Как был, в одном шлепанце и домашнем халате, Черчилль проследовал в комнату приемов, где мирно беседовали его старый друг Ян Смэтс и шеф «Ин-теллидженс Сервис» (Ми-6) Стюарт Мензис. При его появлении оба встали, но поздоровались просто, без воинского приветствия. Черчилль уселся в кресло, закинул ногу на ногу. На столе, отделявшем его от посетителей, появились тосты, масло, кофе, серебряная пепельница в виде пагоды, графин с виски.

— Я ознакомился с вашим докладом, Мензис, — после продолжительного молчания сказал Черчилль. — Вы правы. Я уже говорил об этом с Рузвельтом и буду говорить еще. В наших интересах думать на несколько шагов вперед. Скажу больше: нам нужно думать на несколько десятилетий вперед. Только тогда мы избежим ошибок в настоящем. Свою задачу премьер-министра и министра обороны я вижу в том, чтобы разобраться в приоритетах. Поэтому я рассчитываю на вас. Дипломатия — слишком тонкая ткань для наших американских друзей. Они в ней путаются или делают вид, что не понимают, о чем мы с ними говорим. Именно по этой причине я не стал отрывать от дел мистера Идена. Будете виски?

— О, нет, нет, что вы? — замотал головой Мензис. Его уважение к премьер-министру было огромным, но в настоящий момент он никак не мог отвлечься от подрагивающей на весу голой ступни. Виски в такую рань были подвластны только великому человеку, каковым Мензис себя не считал.

— А ты, Ян? — обратился Черчилль к Смэтсу.

— Прости, но нет, — твердо ответил тот. — Лучше кофе. Слишком много работы.

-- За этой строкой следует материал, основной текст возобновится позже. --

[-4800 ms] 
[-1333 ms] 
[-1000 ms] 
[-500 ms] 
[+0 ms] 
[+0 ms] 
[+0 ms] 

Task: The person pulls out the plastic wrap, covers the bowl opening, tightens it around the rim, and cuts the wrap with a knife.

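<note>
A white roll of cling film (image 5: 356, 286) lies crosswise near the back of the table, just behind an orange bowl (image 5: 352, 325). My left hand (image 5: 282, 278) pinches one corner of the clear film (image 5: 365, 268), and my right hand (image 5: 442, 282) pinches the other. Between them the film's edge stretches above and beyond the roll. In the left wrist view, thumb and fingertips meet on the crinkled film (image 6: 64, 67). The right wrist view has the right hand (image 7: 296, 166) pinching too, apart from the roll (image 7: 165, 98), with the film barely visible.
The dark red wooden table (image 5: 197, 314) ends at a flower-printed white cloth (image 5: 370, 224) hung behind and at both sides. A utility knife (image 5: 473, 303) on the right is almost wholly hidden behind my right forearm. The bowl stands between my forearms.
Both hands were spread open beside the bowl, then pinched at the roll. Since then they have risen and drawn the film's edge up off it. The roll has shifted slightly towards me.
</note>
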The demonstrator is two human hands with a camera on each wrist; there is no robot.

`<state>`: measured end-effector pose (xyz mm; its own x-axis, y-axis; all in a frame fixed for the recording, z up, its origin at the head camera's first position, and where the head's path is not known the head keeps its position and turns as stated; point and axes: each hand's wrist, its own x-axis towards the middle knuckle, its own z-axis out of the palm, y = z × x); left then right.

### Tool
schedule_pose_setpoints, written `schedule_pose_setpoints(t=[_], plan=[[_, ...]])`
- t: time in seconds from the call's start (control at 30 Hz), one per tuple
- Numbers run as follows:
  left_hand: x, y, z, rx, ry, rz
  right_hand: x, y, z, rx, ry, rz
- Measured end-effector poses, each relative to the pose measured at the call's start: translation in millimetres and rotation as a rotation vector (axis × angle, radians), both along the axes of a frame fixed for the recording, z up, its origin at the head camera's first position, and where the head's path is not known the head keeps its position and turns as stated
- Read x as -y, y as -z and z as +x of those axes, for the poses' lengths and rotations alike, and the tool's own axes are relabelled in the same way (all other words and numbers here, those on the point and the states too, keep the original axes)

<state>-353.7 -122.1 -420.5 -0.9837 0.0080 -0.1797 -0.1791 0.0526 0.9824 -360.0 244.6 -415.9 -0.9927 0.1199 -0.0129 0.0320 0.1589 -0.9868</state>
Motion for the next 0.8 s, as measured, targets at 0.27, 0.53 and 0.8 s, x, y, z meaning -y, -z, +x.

— Ну, хорошо. В таком случае я тоже ограничусь шерри. Так вот, о чем то бишь я? Ах, да, приоритеты. — Черчилль глубоко затянулся сигарой, чтобы собраться с мыслями. — Давайте посмотрим на происходящее в ракурсе перспективы. Мы бьемся во Франции, мы бьемся в Италии. Когда я говорю «мы», то имею в виду британских солдат, поскольку их судьба должна волновать меня в первую очередь, хотя и с американцами, и с канадцами у нас одно дело. Во Франции мне все более-менее понятно. А вот в Италии. мы недооцениваем этот маршрут и оттого преступно топчемся на месте. То, в чем наши союзники почему-то не видят приоритета, для нас, для Англии, как, впрочем, и для всей Европы, является жизненно важным вопросом. Я имею в виду более широкое наступление со средиземноморского театра на оккупированные немцами земли. Почему генерал Александер до сих пор не осуществил прорыв в долину По — через Триест и Люблянский проход, чтобы, опередив красных, как можно скорее войти в Югославию? Так мы дождемся, что и Вену освободят русские. А между тем Советы не сегодня-завтра возьмут Прибалтику. — Его нога описала в воздухе полукруг и ткнулась в пол; Черчилль уперся локтями в колени; палец, удерживающий сигару, слегка дрожал. — К чему это я вам говорю? А к тому, что быстрое продвижение советских войск на запад будет иметь политические последствия, в первую очередь в Польше и на Балканах. Я был противником высадки в Нормандии. Я не желал сухопутной операции. Как бы цинично это ни звучало, но каждая сотня жизней красноармейцев сохраняла жизнь одного британского солдата. И меня это устраивало, потому что самая главная цель — сберечь свой народ, оградив его от большевизма непреодолимой стеной. У Франклина с дядей Джо, судя по всему, медовый месяц. Военная бухгалтерия превалирует над здравым смыслом. Почему, кроме меня, никто не думает о том, что сделает Сталин с трофейными странами, в которые мы позволим ему войти, черт побери?! — громогласно рявкнул он, обрушив груду пепла на ковер.